The first virtual reality headset

A few years later, as a professor at Harvard University, Sutherland created the first virtual reality headset “with potential to track the user’s gaze,” the committee explains. This device, which he built with his students in 1968, was nicknamed “The Sword of Damocles” due to its weight, and is referred to in the citation as the precursor of “today’s virtual and augmented reality systems such as HoloLens, Rift and Vive.”

In the original paper describing the device, Sutherland explained that his goal was “to surround the user with three-dimensional information,” an image that “must change in exactly the way that the image of a real object would” when the observer moves their head. The objects projected “appear to hang in the space all around the user,” writes Sutherland, for whom “the biggest surprise” was the enthusiastic response of the device’s initial public and the “realism” of its images. He ends the report confessing that at the outset he had “no idea how much effort would be involved.”

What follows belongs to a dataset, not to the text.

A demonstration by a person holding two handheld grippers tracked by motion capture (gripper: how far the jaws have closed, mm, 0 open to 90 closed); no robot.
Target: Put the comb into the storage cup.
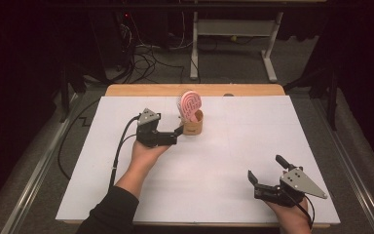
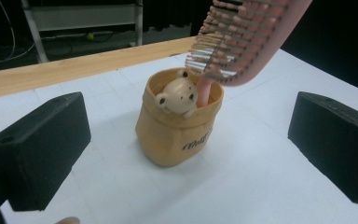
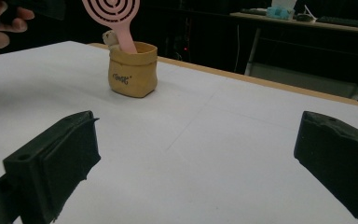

As with Sketchpad, Sutherland had no inkling of the world that virtual reality would open up. Nor is he willing now to hazard predictions about its future uses: “If you want to know the future, you have to ask the people who make it not the people who started it. I have no idea what other people will do.”

More than 60 patents

Sutherland’s influence has spanned academia and industry. Not only does he himself hold over 60 patents, but a number of his students have gone on to found some of the sector’s most thriving companies.

In 1968 he moved to the University of Utah, where he incorporated Evans & Sutherland, a firm that pioneered the development of 3D graphics hardware, and was accompanied by “brilliant students,” he remarked yesterday. “Their excellence enabled several of them to be involved in entrepreneurial companies, some of which did marvelous things. For instance, Edwin Catmull started Pixar, which makes very entertaining films. And John Warnock was one of the founders of Adobe. I am pleased to have known those people and made some small contribution to their education.”

His next academic appointment, in the 1970s, was at the California Institute of Technology, where he worked closely with Carver Mead, winner of the Frontiers of Knowledge Award in the fourth edition. Sutherland’s name was put forward for the award by another Frontiers laureate, Leonard Kleinrock, honored in the seventh edition.

The latest awardee makes just one assertion about the future; that it will depend entirely on the next generation’s spirit of inquiry: “Young people are wonderful. They don’t know what they can’t do, so they go ahead and do it.”